Brief:
Omitting the images, transcribe the records below exactly as they stand.

(Items listed in a dataset)
____________________

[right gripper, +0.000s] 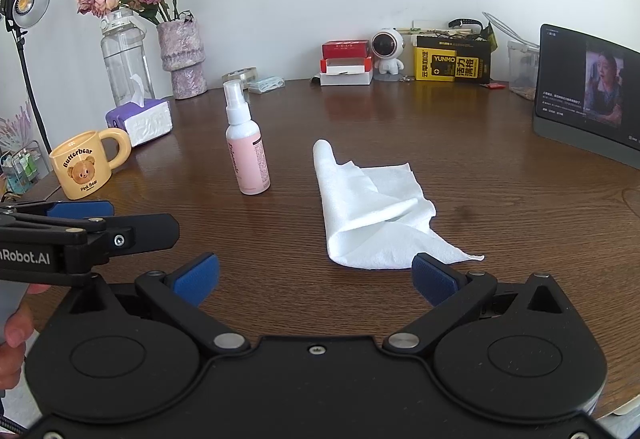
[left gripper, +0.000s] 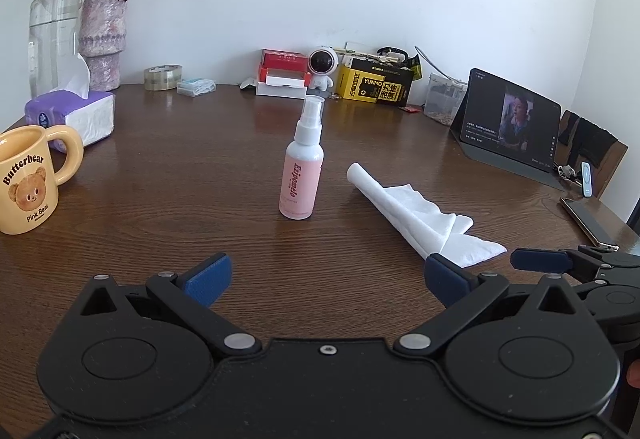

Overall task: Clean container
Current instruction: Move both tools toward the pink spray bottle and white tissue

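Observation:
A yellow bear mug (left gripper: 30, 181) (right gripper: 90, 163) stands upright at the table's left side. A pink spray bottle (left gripper: 303, 163) (right gripper: 246, 145) with a white cap stands mid-table. To its right lies a crumpled white wipe (left gripper: 420, 215) (right gripper: 372, 211). My left gripper (left gripper: 326, 277) is open near the table's front edge, short of the bottle, with nothing between its fingers. Also open and empty, my right gripper (right gripper: 316, 277) sits just before the wipe's near edge. The right gripper's finger (left gripper: 540, 261) shows at the right of the left wrist view.
A tissue pack (left gripper: 74, 113), clear water jug (left gripper: 52, 31) and vase of dried roses (left gripper: 102, 43) stand back left. Tape, boxes, an astronaut figure (left gripper: 322, 67) and a yellow box (left gripper: 374, 83) line the wall. A tablet (left gripper: 510, 123) plays at right; a phone (left gripper: 588, 221) lies near the edge.

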`<state>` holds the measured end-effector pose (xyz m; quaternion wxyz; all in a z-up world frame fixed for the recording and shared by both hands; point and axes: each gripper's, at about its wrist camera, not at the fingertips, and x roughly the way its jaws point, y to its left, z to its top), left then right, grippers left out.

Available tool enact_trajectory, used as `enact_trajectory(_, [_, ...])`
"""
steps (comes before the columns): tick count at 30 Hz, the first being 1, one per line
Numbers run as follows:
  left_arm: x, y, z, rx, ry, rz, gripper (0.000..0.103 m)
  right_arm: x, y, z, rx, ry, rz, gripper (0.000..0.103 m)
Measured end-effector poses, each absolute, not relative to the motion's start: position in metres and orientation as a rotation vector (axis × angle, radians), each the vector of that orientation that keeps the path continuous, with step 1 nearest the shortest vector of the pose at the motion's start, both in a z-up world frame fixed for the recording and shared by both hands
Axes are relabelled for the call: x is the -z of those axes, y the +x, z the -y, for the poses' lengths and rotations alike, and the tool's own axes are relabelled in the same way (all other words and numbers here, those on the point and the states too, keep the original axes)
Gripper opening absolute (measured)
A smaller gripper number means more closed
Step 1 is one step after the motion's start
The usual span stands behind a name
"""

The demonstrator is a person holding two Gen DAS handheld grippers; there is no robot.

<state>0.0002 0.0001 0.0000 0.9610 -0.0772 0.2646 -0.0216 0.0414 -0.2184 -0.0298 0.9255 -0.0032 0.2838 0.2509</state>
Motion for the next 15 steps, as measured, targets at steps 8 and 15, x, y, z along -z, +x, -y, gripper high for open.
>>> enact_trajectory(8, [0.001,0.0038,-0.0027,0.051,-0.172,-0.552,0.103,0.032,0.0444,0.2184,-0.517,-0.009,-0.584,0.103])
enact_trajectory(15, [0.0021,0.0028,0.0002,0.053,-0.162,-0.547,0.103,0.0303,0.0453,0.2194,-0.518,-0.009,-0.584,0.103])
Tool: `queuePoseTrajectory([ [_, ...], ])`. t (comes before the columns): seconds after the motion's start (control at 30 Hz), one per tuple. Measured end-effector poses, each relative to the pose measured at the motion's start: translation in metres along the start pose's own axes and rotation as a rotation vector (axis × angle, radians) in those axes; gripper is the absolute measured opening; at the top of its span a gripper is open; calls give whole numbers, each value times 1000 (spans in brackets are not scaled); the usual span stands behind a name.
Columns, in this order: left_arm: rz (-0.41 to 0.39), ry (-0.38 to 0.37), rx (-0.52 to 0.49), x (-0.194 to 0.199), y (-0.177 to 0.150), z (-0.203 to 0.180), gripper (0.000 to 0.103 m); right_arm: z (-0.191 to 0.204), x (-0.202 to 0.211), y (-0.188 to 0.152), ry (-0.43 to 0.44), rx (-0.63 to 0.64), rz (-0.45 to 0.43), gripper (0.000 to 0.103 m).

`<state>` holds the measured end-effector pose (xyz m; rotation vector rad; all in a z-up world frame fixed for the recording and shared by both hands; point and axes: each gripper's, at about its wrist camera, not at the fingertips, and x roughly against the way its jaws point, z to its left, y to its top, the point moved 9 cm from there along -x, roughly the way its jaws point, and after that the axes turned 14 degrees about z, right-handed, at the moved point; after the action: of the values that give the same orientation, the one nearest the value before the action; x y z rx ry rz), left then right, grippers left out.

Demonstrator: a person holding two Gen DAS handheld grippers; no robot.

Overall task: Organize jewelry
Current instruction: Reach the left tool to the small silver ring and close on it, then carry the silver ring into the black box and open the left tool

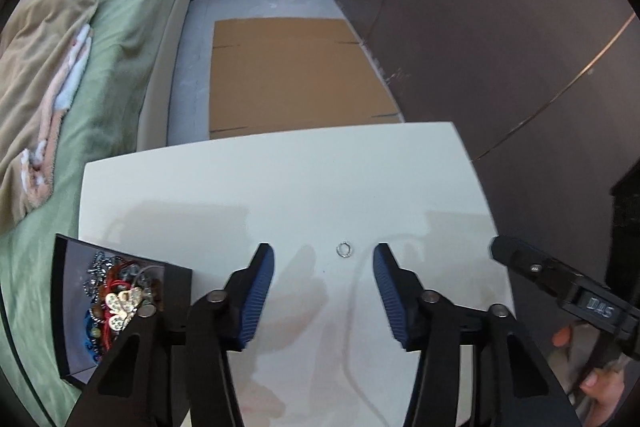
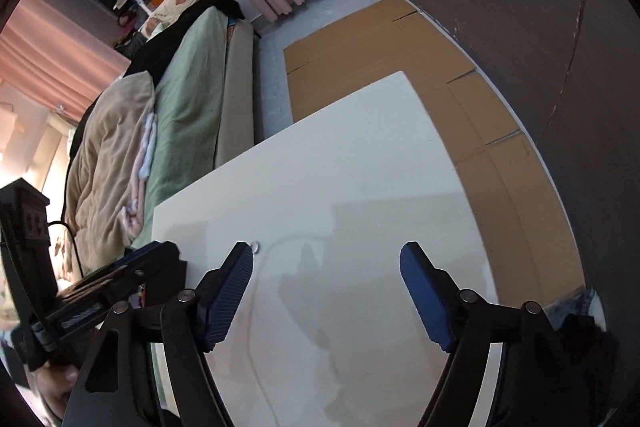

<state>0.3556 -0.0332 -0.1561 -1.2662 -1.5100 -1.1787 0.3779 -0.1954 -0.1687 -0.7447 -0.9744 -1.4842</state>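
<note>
A green-sheeted bed (image 1: 132,39) runs along the left of a white table (image 1: 280,179), with flattened cardboard (image 1: 296,75) on the floor beyond. Near left sits a black box (image 1: 68,307) heaped with jewelry (image 1: 120,299) — the left gripper (image 1: 324,259) hangs part-open and empty, a small silver ring (image 1: 344,249) on the table just beyond its tips. The right gripper (image 2: 326,255) stands wider — also empty.
</note>
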Motion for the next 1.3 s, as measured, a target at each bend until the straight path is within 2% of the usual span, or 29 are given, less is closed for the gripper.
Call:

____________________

Solution:
[right gripper, +0.000s] 
[left gripper, +0.000s] 

Overall task: Clean container
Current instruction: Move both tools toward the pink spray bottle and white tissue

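Observation:
A yellow bear mug (left gripper: 30, 181) (right gripper: 90, 163) stands upright at the table's left side. A pink spray bottle (left gripper: 303, 163) (right gripper: 246, 145) with a white cap stands mid-table. To its right lies a crumpled white wipe (left gripper: 420, 215) (right gripper: 372, 211). My left gripper (left gripper: 326, 277) is open near the table's front edge, short of the bottle, with nothing between its fingers. Also open and empty, my right gripper (right gripper: 316, 277) sits just before the wipe's near edge. The right gripper's finger (left gripper: 540, 261) shows at the right of the left wrist view.
A tissue pack (left gripper: 74, 113), clear water jug (left gripper: 52, 31) and vase of dried roses (left gripper: 102, 43) stand back left. Tape, boxes, an astronaut figure (left gripper: 322, 67) and a yellow box (left gripper: 374, 83) line the wall. A tablet (left gripper: 510, 123) plays at right; a phone (left gripper: 588, 221) lies near the edge.
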
`<state>` holds the measured end-effector pose (xyz m; quaternion wxyz; all in a z-up world frame fixed for the recording and shared by both hands; point and axes: each gripper's, at about its wrist camera, not at the fingertips, and x roughly the way its jaws point, y to its left, z to its top), left then right, grippers left out.

Available tool enact_trajectory, used as `enact_trajectory(_, [_, ...])`
"""
steps (comes before the columns): tick count at 30 Hz, the first being 1, one per line
Numbers run as follows:
  left_arm: x, y, z, rx, ry, rz, gripper (0.000..0.103 m)
  right_arm: x, y, z, rx, ry, rz, gripper (0.000..0.103 m)
Measured end-effector poses, each absolute, not relative to the motion's start: position in metres and orientation as a rotation vector (axis × angle, radians), each the vector of that orientation that keeps the path continuous, with step 1 nearest the shortest vector of the pose at the motion's start, both in a z-up world frame fixed for the recording and shared by both hands
Axes are relabelled for the call: x is the -z of those axes, y the +x, z the -y, for the poses' lengths and rotations alike, and the tool's own axes are relabelled in the same way (all other words and numbers here, those on the point and the states too, keep the original axes)
Gripper opening absolute (measured)
A smaller gripper number means more closed
Step 1 is one step after the motion's start
The usual span stands behind a name
"""

The demonstrator is a person holding two Gen DAS handheld grippers; there is no robot.

<state>0.0002 0.0001 0.0000 0.9610 -0.0772 0.2646 -0.0216 0.0414 -0.2184 -0.0298 0.9255 -0.0032 0.2838 0.2509</state>
Motion for the next 15 steps, as measured, targets at steps 8 and 15, x, y, z along -z, +x, -y, gripper high for open.
>>> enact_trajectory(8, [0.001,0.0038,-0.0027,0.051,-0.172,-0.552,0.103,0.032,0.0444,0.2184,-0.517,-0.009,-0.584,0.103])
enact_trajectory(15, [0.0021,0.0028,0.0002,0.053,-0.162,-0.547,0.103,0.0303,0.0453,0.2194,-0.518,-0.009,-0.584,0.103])
Tool: `queuePoseTrajectory([ [_, ...], ])`. t (comes before the columns): seconds after the motion's start (control at 30 Hz), one per tuple. Measured end-effector poses, each relative to the pose measured at the motion's start: translation in metres along the start pose's own axes and rotation as a rotation vector (axis × angle, radians) in those axes; gripper is the absolute measured opening; at the top of its span a gripper is open; calls give whole numbers, each value times 1000 (spans in brackets are not scaled); the usual span stands behind a name.
Columns, in this order: left_arm: rz (-0.41 to 0.39), ry (-0.38 to 0.37), rx (-0.52 to 0.49), x (-0.194 to 0.199), y (-0.177 to 0.150), z (-0.203 to 0.180), gripper (0.000 to 0.103 m); right_arm: z (-0.191 to 0.204), x (-0.202 to 0.211), y (-0.188 to 0.152), ry (-0.43 to 0.44), rx (-0.63 to 0.64), rz (-0.45 to 0.43), gripper (0.000 to 0.103 m).

`<state>` holds the measured end-effector pose (xyz m; rotation vector rad; all in a z-up world frame fixed for the recording and shared by both hands; point and axes: each gripper's, at about its wrist camera, not at the fingertips, and x roughly against the way its jaws point, z to its left, y to its top, the point moved 9 cm from there along -x, roughly the way its jaws point, and after that the axes turned 14 degrees about z, right-handed, at the moved point; after the action: of the values that give the same orientation, the one nearest the value before the action; x y z rx ry rz), left then right, grippers left out.

Demonstrator: a person holding two Gen DAS handheld grippers; no robot.

Overall task: Organize jewelry
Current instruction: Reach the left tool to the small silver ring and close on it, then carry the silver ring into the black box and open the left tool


<state>0.3556 -0.0332 -0.1561 -1.2662 -1.5100 -1.1787 0.3779 -0.1954 -0.1687 -0.7447 -0.9744 -1.4842</state>
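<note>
A green-sheeted bed (image 1: 132,39) runs along the left of a white table (image 1: 280,179), with flattened cardboard (image 1: 296,75) on the floor beyond. Near left sits a black box (image 1: 68,307) heaped with jewelry (image 1: 120,299) — the left gripper (image 1: 324,259) hangs part-open and empty, a small silver ring (image 1: 344,249) on the table just beyond its tips. The right gripper (image 2: 326,255) stands wider — also empty.
</note>
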Motion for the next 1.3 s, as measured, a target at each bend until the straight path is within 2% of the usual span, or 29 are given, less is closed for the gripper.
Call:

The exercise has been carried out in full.